BLOOMBERG: Two human beings' lives were snuffed out. But we also should say a prayer to say thank you that it wasn't anything more serious than this.


COOPER: Well, a pair for -- a prayer for Cory Lidle's family. He has a wife and a small child.

Whatever happened inside that cockpit -- and, at this point, we still do not know, it happened just a short time after takeoff, less than 15 minutes. That's how long after takeoff it took for Cory Lidle's plane to slam into that high-rise.

Tom Foreman takes a look back now at the short, deadly route. (BEGIN VIDEOTAPE)

TOM FOREMAN, CNN CORRESPONDENT (voice-over): As he took off from the oldest airport serving New York, Cory Lidle's view would have been spectacular, a panorama of skyscrapers rising ahead, surrounded east, west, and south by water.

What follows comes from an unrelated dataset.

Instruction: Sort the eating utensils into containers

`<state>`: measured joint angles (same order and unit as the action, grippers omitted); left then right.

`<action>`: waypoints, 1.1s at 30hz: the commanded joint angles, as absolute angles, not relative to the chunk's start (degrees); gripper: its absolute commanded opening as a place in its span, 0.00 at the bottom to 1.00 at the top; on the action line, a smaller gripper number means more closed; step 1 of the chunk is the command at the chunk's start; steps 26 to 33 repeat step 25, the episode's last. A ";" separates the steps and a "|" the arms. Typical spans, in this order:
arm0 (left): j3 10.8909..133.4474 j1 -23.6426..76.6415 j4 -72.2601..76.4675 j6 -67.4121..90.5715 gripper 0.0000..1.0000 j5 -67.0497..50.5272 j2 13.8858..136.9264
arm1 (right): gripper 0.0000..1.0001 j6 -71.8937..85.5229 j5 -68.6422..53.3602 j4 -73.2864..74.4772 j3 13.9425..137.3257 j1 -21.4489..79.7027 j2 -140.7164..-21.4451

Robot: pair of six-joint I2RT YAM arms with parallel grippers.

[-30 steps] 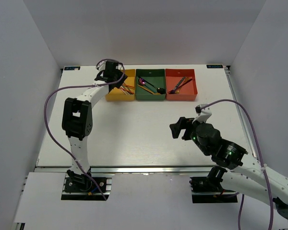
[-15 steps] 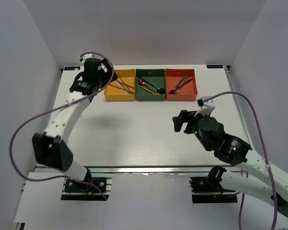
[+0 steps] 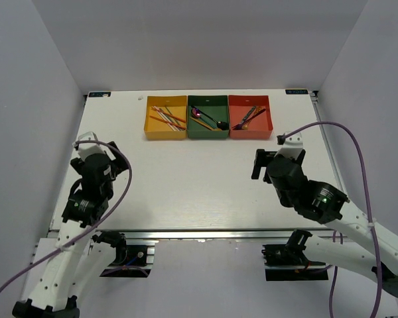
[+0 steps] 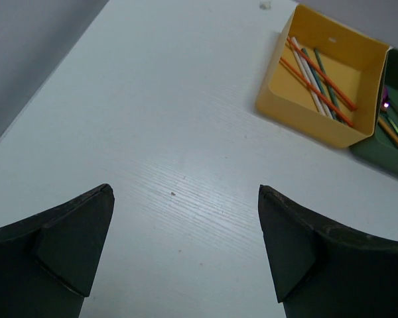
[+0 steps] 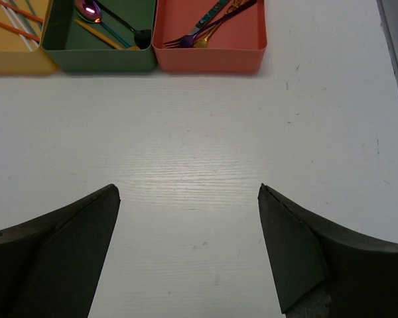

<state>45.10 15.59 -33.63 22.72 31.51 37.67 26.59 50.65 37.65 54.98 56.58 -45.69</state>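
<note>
The yellow-orange tray [image 3: 150, 126] holds several chopsticks [image 3: 166, 118], orange-red, grey-green and silver. The dark green tray [image 3: 207, 134] holds spoons [image 3: 209, 118]. The red-orange tray [image 3: 250, 134] holds forks [image 3: 249, 118]. No utensil lies on the table. My left gripper [image 3: 96, 151] is open and empty over the left side of the table, well short of the yellow-orange tray [image 4: 305, 126]. My right gripper [image 3: 272, 161] is open and empty over the table in front of the red-orange tray [image 5: 209, 59]. Both wrist views show bare table between the open jaws of the left gripper [image 4: 184, 190] and the right gripper [image 5: 188, 189].
The three trays stand in a row at the far middle of the white table [image 3: 186, 179]. Grey walls close in the left, right and back sides. The table's right edge [image 5: 393, 40] runs near the red-orange tray. Purple cables loop from both arms.
My left arm has drawn back from the yellow-orange tray to the near left of the table. My right gripper has shifted a little to the right and farther.
</note>
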 commanded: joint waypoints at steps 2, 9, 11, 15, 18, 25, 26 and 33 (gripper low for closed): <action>44.65 15.47 -30.50 22.23 0.98 34.98 33.58 | 0.89 27.86 53.00 38.76 52.04 56.25 -40.09; 45.53 15.47 -33.75 26.01 0.98 39.19 36.29 | 0.89 26.54 51.15 35.87 47.47 56.25 -35.86; 45.79 15.47 -33.93 26.37 0.98 39.38 36.30 | 0.89 26.45 50.72 35.60 47.37 56.25 -36.47; 45.53 15.47 -33.75 26.72 0.98 39.99 35.07 | 0.89 27.15 50.27 35.25 47.55 56.25 -38.14; 45.26 15.56 -33.57 26.72 0.98 39.99 34.28 | 0.89 27.42 49.57 34.72 47.64 56.25 -39.11; 45.44 15.47 -33.84 26.98 0.98 40.69 35.07 | 0.89 26.99 48.69 32.35 47.46 56.25 -39.72; 45.44 15.47 -33.84 26.98 0.98 40.69 35.07 | 0.89 26.99 48.69 32.35 47.46 56.25 -39.72; 45.44 15.47 -33.84 26.98 0.98 40.69 35.07 | 0.89 26.99 48.69 32.35 47.46 56.25 -39.72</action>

Manhattan is only six miles east of Teterboro Airport. But, as Lidle climbed, he had to be alert, with three major airports and several small airfields nearby.

Ben Berman is a former investigator with the National Transportation Safety Board.

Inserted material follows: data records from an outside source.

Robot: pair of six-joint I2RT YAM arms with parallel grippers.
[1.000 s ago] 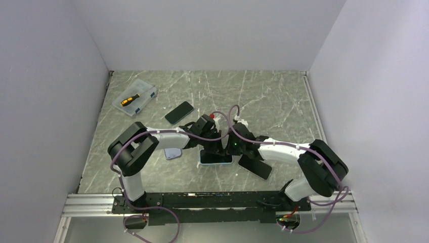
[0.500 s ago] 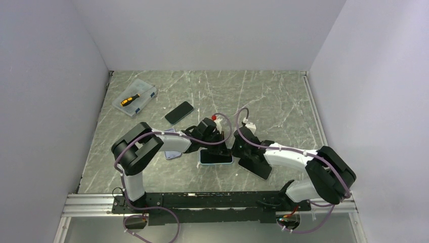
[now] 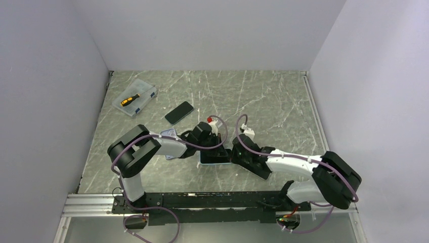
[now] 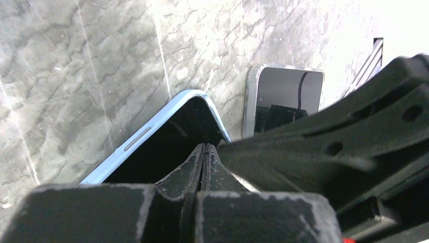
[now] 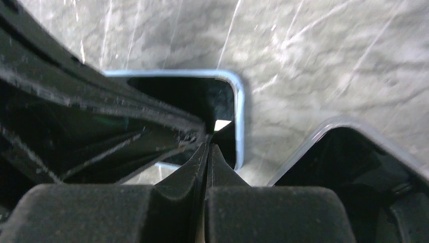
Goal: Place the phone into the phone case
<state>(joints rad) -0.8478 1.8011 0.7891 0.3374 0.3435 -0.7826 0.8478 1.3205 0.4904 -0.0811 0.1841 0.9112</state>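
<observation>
Left pincer [image 4: 205, 148] had its jaws pressed flat together with nothing between them, and its tips were low over a corner of the phone [image 4: 162, 154]. Right pincer [image 5: 208, 143] was squeezed together too, also empty. Its tips came in from the opposite side to meet the left one's over the same corner. Beneath both tips the phone lay flat on the table [image 3: 273, 101], dark face up, framed by the blue rim of the case [image 4: 157, 125]. Whether it was pressed fully home could not be told. A dark phone [image 4: 286, 88] lay just beyond the right pincer on its outer side, close to the case but apart from it. A third phone [image 3: 179, 112] lay on the table behind the left pincer, well apart. Farther off the same way sat a clear box [image 3: 144, 91] with a screwdriver [image 3: 130, 99] inside.
</observation>
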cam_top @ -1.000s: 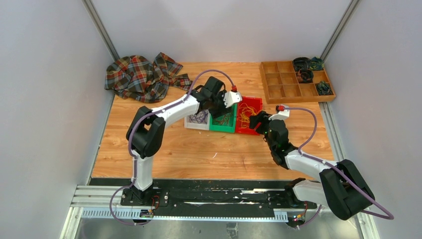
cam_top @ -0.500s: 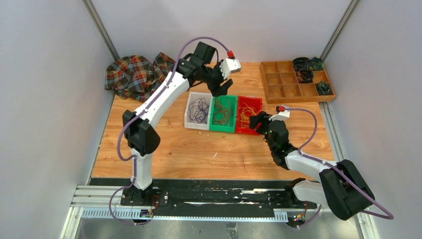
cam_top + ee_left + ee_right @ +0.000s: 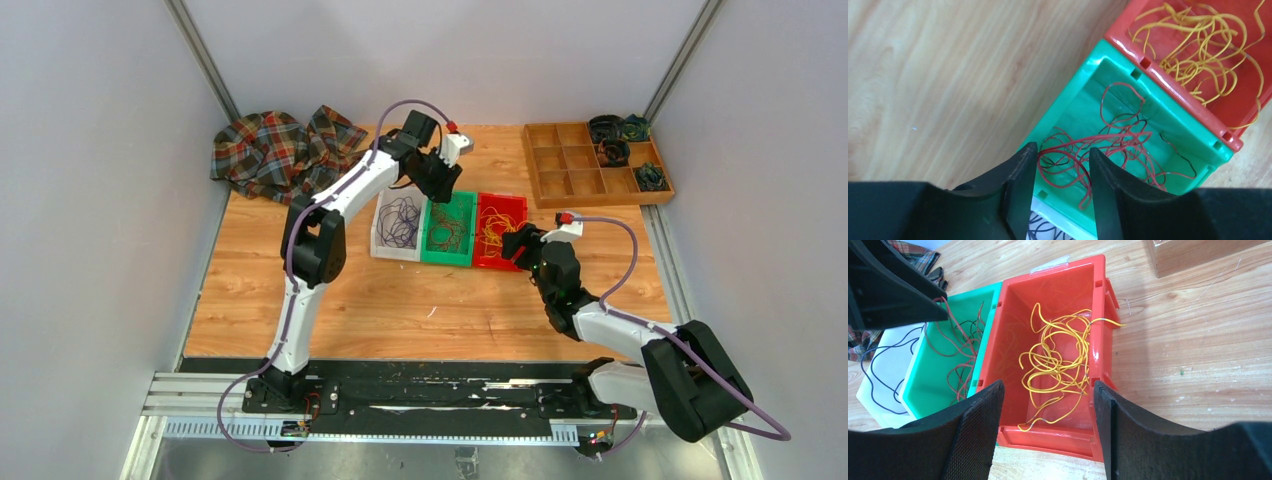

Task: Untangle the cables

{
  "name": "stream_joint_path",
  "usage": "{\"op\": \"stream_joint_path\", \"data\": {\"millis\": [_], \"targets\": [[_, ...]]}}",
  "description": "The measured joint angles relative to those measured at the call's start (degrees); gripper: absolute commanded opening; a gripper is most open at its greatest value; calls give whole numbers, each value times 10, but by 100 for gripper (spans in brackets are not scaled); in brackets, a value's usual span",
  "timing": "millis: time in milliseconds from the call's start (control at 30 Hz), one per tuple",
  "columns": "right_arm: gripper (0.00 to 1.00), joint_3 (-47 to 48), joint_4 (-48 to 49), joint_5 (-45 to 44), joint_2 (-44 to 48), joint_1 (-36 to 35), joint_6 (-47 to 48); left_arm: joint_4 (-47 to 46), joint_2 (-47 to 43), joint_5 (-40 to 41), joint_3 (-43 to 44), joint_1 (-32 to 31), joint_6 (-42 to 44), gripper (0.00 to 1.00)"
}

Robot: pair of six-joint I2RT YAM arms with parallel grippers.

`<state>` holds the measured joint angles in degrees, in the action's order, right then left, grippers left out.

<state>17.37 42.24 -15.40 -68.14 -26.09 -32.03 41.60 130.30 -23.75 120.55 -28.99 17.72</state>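
Three bins stand side by side. The white bin (image 3: 381,238) holds purple cables (image 3: 400,218), the green bin (image 3: 447,257) holds dark red cables (image 3: 1118,140), and the red bin (image 3: 517,205) holds yellow cables (image 3: 1055,365). My left gripper (image 3: 1062,150) is open and hovers over the far end of the green bin. One red strand reaches up to its left fingertip (image 3: 1029,150). My right gripper (image 3: 1047,385) is open and empty, just above the near end of the red bin (image 3: 1048,437).
A plaid cloth (image 3: 285,150) lies at the back left. A wooden compartment tray (image 3: 575,185) with dark coiled items (image 3: 610,130) sits at the back right. Grey walls close in both sides.
My left arm rose out of the green bin and swung toward the far side, then came down a little over the bin's far end. The right arm has not moved.
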Motion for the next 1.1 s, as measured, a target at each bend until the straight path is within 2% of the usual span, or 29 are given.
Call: {"op": "stream_joint_path", "data": {"millis": [200,367,567,633,733,800,833,933,1100], "targets": [[66,0,0,0,0,0,-2,-62,-6,0,-77,-5,-2,14],[65,0,0,0,0,0,-3,-92,-14,3,-114,-11,8,12],[65,0,0,0,0,0,-4,-133,-62,23,-198,-27,35,13],[66,0,0,0,0,0,-4,-140,-70,40,-210,-31,48,32],[72,0,0,0,0,0,-4,-145,-71,61,-208,-36,61,72],[76,0,-2,0,0,0,-5,-129,-71,73,-189,-38,53,92],[77,0,-2,0,0,0,-6,-122,-73,76,-180,-38,56,99],[78,0,-5,-1,0,0,-7,-96,-103,86,-167,-37,56,98],[79,0,-17,-2,1,0,-10,-35,-213,90,-158,-29,55,98]]}}
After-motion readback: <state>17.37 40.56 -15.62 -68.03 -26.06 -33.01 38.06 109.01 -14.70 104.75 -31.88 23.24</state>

BEN BERMAN, FORMER NATIONAL TRANSPORTATION SAFETY BOARD INVESTIGATOR: Well, normally, when you fly around the area, if you're not landing at an airport nearby there, you're above all the buildings. You can't go too much above them, because, if you go too high, then you are in the airspace that is reserved for the airliners.

FOREMAN: That would put Lidle's plane somewhere around 1,100 or 1,200 feet in the air as it approached the city, an estimated six minutes into the flight.

But regulations forbid passing directly over the buildings without special clearance. So, Lidle's plane was working its way south, following the Hudson River, according to the mayor.

MICHAEL BLOOMBERG (R), MAYOR OF NEW YORK: They have it on radar circling the Statue of Liberty, and then heading up the East River.

FOREMAN: It is unclear whether Lidle had any idea that he was in trouble at this point, but he did continue up the east side of the island on the sightseeing trip, passing over the Brooklyn Bridge. He passed the United Nations, and, a little further on, the 59th Street Bridge, actually headed toward Yankee Stadium, when witnesses say his plane suddenly turned and catastrophically dropped into the city.

Why did it happen? There are only theories now.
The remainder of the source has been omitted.